- **Exercise**
Go through the listing and transcribe each line exactly.

- **Recorded information**

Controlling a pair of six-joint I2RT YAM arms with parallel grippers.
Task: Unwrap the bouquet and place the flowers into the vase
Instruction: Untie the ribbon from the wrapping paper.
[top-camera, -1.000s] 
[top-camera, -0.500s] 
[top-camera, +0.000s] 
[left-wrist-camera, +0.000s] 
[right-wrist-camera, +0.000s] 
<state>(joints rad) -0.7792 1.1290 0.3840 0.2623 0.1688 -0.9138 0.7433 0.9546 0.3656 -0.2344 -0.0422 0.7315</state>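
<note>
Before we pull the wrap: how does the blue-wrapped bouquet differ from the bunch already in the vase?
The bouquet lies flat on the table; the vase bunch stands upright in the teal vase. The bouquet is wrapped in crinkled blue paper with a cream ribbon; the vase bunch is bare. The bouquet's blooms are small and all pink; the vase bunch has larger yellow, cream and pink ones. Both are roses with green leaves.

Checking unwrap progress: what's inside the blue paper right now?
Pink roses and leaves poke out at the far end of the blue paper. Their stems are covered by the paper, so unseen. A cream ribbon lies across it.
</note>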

- **Task answer**
Controlling a pair of six-joint I2RT YAM arms with parallel grippers.
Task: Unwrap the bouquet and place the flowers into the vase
Instruction: Untie the ribbon from the wrapping paper.
[top-camera, -1.000s] 
[top-camera, -0.500s] 
[top-camera, +0.000s] 
[left-wrist-camera, +0.000s] 
[right-wrist-camera, +0.000s] 
<state>(joints rad) -0.7792 1.1290 0.3840 0.2623 0.1688 -0.9138 0.7433 0.9546 0.3656 -0.2344 -0.0422 0.7315</state>
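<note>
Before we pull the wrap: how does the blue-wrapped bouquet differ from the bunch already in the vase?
The bouquet lies flat on the table; the vase bunch stands upright in the teal vase. The bouquet is wrapped in crinkled blue paper with a cream ribbon; the vase bunch is bare. The bouquet's blooms are small and all pink; the vase bunch has larger yellow, cream and pink ones. Both are roses with green leaves.

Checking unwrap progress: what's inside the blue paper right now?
Pink roses and leaves poke out at the far end of the blue paper. Their stems are covered by the paper, so unseen. A cream ribbon lies across it.
</note>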

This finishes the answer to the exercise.